Can you make DIY solar eclipse glasses?

A total solar eclipse will fly across North America on April 8 — and it won’t happen again for another 20 years, says NASA.

You may not want to miss it, but staring at the sun for even just a few seconds can blind you or cause lasting eye damage.

The only time one can safely stare at the eclipse is when it’s completely covered by the moon. Although, even if most of the sun is covered by the moon and there is just a bit of light peeking through, it’s more than enough of the sun to damage your vision.

And be warned, unless it has a solar filter, looking at the eclipse through a camera lens or binoculars won’t keep you any safer than looking with your own eyes. 

“Viewing any part of the bright sun through a camera lens, binoculars, or a telescope without a special-purpose solar filter secured over the front of the optics will instantly cause severe eye injury,” NASA said on its website.

The eclipse will fly over North America on April 8.

Luckily, there’s a way to view the eclipse safely, with a pair of special eclipse glasses, though NASA said they don’t approve of any particular brand of solar viewer.  They warned people that normal sunglasses are not safe for eclipse viewing “no matter how dark” they are. 

Everything to know about the 2024 solar eclipse

  • The solar eclipse will take place Monday, April 8, blocking the sun for over 180 million people in its path.
  • The eclipse will expand from Mexico’s Pacific Coast across North America, hitting 15 US states and pulling itself all the way to the coast of Newfoundland, Canada.
  • New Yorkers will experience the solar eclipse just after 2 p.m. Monday.
  • A huge explosion on the sun, known as a coronal mass ejection, is anticipated, according to experts. This happens when massive particles from the sun are hurled out into space, explains Ryan French of the National Solar Observatory in Boulder, Colorado.
  • To avoid serious injury to the eyes, it is necessary to view the event through proper eyewear like eclipse glasses, or a handheld solar viewer, during the partial eclipse phase before and after totality.
  • The next total solar eclipse will take place on Aug. 12, 2026, and totality will be visible to those in Greenland, Iceland, Spain, Russia and a small slice of Portugal. 

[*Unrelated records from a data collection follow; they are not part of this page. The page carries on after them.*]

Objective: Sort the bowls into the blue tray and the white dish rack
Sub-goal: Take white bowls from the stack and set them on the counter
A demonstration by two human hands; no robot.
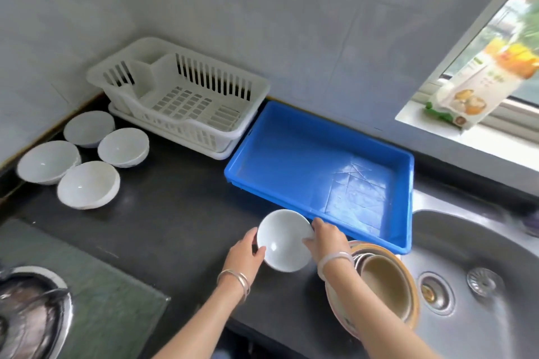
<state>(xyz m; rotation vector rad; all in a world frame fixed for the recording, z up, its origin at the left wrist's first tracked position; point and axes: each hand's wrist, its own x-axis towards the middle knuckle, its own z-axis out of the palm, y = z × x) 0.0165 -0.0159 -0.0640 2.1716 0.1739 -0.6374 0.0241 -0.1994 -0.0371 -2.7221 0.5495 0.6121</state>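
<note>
White bowl (pixel 284 240) sits tilted, its open mouth facing up toward me, above the dark counter (pixel 175 213) just before the blue tray (pixel 320 166). I see my left hand (pixel 248 251) and right hand (pixel 326 237) gripping opposite rims, wrists angled inward. It looks plain, glossy, round.

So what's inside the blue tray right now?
Nothing yet. The blue tray shows only its bare floor, with pale scuffs near the right end. The white bowl held by both hands sits in front of it and hides a small bit of the near rim.
</note>
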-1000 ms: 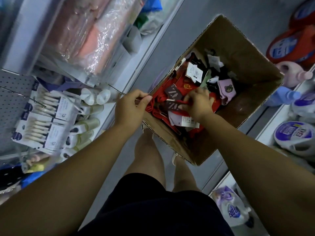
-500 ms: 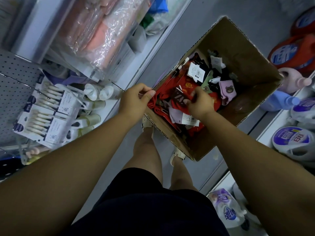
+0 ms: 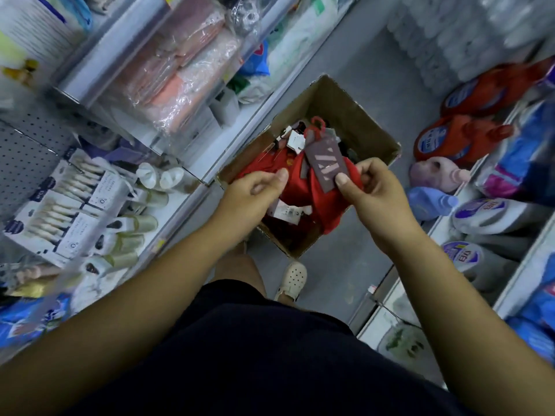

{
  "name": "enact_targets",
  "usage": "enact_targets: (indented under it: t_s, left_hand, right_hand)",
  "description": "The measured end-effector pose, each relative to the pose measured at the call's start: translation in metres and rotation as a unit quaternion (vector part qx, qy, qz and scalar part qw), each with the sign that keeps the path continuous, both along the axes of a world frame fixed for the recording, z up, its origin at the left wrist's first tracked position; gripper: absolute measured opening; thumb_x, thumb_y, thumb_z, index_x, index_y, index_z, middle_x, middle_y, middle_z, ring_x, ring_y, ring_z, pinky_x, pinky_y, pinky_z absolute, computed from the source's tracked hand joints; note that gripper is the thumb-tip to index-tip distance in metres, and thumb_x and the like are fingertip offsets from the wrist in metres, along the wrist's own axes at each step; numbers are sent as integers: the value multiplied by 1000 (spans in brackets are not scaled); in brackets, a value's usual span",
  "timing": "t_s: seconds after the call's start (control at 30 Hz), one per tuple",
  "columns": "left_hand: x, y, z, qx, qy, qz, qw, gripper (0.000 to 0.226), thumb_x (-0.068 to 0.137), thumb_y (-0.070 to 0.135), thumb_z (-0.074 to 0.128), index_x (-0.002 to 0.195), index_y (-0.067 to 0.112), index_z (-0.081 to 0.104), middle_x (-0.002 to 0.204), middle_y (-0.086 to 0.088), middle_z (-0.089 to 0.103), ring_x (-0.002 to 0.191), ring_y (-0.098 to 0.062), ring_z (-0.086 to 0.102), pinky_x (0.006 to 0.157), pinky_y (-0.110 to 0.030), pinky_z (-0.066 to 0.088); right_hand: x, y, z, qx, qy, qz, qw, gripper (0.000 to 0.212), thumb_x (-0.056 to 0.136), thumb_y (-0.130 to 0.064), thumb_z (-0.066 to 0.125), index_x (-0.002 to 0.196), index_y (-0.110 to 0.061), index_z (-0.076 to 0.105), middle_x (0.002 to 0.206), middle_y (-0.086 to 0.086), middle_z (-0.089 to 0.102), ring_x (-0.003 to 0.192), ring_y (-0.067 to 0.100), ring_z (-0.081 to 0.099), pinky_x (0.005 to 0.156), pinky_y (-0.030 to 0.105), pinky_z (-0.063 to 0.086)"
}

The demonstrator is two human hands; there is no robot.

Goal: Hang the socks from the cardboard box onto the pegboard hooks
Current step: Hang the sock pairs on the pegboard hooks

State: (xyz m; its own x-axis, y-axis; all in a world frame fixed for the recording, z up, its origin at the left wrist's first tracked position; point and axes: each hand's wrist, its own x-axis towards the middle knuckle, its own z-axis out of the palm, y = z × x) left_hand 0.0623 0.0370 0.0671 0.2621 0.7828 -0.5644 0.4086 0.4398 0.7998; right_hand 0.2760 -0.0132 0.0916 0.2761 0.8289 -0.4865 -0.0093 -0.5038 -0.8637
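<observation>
Two hands work over the cardboard box, which sits on the grey aisle floor at 12 o'clock, with shelving on both sides. Pegboard at 9 o'clock, toothbrush packs under it. Detergent jugs at 2-3 o'clock.

The red socks are held above the box. The left hand pinches the fabric edge, thumb to forefinger. The right hand pinches the brown tag card against the socks, thumb on top. Red hanger hook at the card's 12 o'clock.

Card print is pale slanted strokes, not readable. White barcode label and jug labels are too blurred.

Versus 1 s ago: hands were down in the box. The socks are now raised and the card faces up.
</observation>
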Motion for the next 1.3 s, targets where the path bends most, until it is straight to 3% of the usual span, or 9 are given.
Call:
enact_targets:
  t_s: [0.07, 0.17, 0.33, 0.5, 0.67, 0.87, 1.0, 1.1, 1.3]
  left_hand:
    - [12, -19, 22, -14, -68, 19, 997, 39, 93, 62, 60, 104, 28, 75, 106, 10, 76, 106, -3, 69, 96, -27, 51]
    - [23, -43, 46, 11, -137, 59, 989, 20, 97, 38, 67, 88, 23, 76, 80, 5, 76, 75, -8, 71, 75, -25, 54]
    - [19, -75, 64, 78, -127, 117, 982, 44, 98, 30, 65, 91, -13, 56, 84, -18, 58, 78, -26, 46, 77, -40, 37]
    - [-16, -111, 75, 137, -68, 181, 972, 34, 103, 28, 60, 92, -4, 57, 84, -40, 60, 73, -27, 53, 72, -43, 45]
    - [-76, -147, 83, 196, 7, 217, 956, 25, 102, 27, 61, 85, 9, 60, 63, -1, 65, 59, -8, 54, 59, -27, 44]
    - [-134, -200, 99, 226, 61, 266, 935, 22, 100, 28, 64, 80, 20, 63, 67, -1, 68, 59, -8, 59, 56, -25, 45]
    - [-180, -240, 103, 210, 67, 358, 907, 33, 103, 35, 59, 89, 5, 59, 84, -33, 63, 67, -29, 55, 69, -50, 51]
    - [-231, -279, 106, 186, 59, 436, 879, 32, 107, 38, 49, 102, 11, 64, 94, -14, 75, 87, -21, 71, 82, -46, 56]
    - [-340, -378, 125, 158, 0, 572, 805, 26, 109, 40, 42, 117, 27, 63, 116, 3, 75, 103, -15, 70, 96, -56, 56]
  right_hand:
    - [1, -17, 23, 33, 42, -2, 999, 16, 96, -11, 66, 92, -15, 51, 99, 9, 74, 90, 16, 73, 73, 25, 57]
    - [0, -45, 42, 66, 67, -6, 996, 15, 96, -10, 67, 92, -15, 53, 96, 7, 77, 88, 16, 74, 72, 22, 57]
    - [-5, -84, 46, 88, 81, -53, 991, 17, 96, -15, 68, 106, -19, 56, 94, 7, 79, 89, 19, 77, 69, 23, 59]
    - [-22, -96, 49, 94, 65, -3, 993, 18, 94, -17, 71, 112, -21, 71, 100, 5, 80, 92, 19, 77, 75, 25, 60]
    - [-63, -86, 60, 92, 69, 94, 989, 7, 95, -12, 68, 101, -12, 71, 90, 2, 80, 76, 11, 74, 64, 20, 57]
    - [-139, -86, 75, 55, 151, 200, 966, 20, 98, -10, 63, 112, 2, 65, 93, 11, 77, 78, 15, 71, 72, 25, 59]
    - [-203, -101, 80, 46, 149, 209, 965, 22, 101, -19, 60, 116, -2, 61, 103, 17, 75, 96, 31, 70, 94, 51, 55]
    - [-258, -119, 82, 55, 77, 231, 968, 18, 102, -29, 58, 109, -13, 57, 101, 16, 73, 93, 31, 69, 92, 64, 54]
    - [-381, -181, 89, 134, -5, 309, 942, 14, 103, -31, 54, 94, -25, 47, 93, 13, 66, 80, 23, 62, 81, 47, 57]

Safe solar viewers are thousands of times darker and ought to comply with the ISO 12312-2 international standard,” NASA said.

They urged people to check their eclipse glasses or handheld viewers for tears scratches, or any signs of damage. The American Astronomical Society published a press release warning people to be on the lookout for counterfeit glasses and provided a list of brands that meet the safety requirements.

NASA didn’t say anywhere on their website that people should attempt to make their own solar glasses.

Instead, if people can’t get their hands on eclipse specs, NASA said they can use an “indirect viewing method, which does not involve looking directly at the sun.” They recommended people make a pinhole projector, which has a small opening that projects an image of the sun onto a nearby surface. 

“Do NOT look at the sun through the pinhole!” NASA warned. 

NASA said people can build their own pinhole projector with common household items. 

Live Science shared a step-by-step how-to guide on how to create a homemade eclipse viewer. 

Making an eclipse viewer is simple.

Your materials 

Grab yourself a cardboard box, like a shoebox, for example, a white sheet of paper, tape, a pin, aluminum foil and a box cutter. 

Cut a hole 

Use the box cutter to make a one-inch hole on one side of the shoe box, close to the top. 

Grab your foil 

Take some tinfoil and tape it over the hole you made in the cardboard box. 

Punch a hole 

Grab the pin and punch a hole through the center of the foil. 

This is when New Yorkers can expect to see the eclipse.

Make a paper screen 

Tape some white paper inside the box on the side directly across from the hole. This is your DIY projection screen where you’ll be able to see the sun shining through the hole

Create your viewing hole

You never want to look at the sun through the pinhole, as this can damage your eyes. Instead, you’ll cut a hole on the side next to the white piece of paper so that you can view the eclipse on your homemade screen. 


You can test your homemade viewer by taking it outside during the day. With your back to the sun, make sure the viewer is lined up with its own shadow.

Now look through the hole you cut on the side of the box and look for a circle of light on the white paper.

During the eclipse, you’ll see a shadow pass over the point of light.